A fast, effective way to collapse a list of domain matches to your query sequence(s) down to the best, non-overlapping subset (ie domain architecture).
- Can process around 1-2 million input hits per second
- Finds the optimal result that maximises the sum of hits' scores
- Handles discontinuous domains
- Supports tolerance for overlaps between hits; auto-resolves any that occur
- Provides visualisation of input data and decisions via graphical HTML
- Outputs in plain text or JSON
- Uses a simple default input file format
- Also accepts HMMER domtblout files and hmmsearch output files
- Accepts input that hasn't been pre-sorted or even pre-grouped (but can exploit pre-grouping where specified)

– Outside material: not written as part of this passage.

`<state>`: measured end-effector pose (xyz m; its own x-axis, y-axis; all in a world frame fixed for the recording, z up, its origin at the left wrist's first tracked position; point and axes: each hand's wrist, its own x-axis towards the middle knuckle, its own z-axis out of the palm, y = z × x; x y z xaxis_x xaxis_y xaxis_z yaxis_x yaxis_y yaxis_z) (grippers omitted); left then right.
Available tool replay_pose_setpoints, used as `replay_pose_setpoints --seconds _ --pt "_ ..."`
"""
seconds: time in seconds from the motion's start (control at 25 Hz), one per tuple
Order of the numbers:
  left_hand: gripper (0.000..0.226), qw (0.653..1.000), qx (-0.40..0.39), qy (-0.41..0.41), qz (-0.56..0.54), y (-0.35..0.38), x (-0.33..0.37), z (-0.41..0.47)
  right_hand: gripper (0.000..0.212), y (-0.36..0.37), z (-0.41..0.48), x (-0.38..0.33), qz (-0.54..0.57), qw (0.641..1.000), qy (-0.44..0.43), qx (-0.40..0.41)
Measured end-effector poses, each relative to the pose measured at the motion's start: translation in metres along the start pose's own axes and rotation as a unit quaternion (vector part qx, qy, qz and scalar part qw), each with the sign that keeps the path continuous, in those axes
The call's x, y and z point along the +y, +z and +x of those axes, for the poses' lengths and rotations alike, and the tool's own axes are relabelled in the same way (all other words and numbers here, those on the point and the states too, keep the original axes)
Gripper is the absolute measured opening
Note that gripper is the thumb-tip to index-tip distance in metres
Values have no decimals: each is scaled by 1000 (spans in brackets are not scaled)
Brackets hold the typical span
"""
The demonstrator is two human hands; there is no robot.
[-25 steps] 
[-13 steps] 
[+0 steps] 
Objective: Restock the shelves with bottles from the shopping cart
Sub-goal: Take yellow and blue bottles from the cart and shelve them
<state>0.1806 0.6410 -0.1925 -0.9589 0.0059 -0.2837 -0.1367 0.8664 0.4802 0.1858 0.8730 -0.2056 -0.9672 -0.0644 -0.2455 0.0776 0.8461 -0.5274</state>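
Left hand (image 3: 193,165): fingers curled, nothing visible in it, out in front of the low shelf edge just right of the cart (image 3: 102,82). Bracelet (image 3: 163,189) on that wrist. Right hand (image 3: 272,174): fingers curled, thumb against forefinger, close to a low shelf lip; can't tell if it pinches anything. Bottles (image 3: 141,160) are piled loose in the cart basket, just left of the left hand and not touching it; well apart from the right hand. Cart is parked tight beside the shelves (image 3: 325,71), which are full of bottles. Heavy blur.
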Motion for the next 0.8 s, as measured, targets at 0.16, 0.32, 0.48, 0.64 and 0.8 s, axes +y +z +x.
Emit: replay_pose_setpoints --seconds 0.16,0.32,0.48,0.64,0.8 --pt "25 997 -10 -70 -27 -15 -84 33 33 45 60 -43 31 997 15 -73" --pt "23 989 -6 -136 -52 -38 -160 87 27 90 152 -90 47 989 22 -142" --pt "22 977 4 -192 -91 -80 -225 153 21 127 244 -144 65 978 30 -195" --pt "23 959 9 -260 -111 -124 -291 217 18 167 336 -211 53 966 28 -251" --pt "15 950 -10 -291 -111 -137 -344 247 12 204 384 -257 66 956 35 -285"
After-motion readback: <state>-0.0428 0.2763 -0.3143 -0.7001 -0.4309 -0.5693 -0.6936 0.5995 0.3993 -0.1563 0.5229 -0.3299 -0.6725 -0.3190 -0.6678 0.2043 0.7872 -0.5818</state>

- Allows users to determine their own scoring system to be maximised
- Offers many easy-to-use options to configure the default behaviour
cath-resolve-hits only requires one argument: a file which, by default, contains lines like:
qyikaz 1mkfA01/12-210-i5_1,2.9e-20 2983.29780221221 3-103 qyikaz 1mkfA01/12-210-i5_2,4.9e-19 3510.41568607646 101-224 qyikaz 1mkfA01/12-210-i5_3,7e-25 3552.10980383852 825-928 qyikaz 1mkfA01/12-210-i5_4,3.5e-15 2470.04912752062 953-1053
Where the fields are space-separated and are:
- query_protein_id : An identifier for the query protein sequence
- match_id : An identifier for the match
- score : A (strictly positive) score indicating how good it would be to have that hit in the final result
- starts_stops : The starts/stops on the query sequence, given in the format: 37-124,239-331
The output is the non-overlapping subset that maximises the sum of the hits' scores.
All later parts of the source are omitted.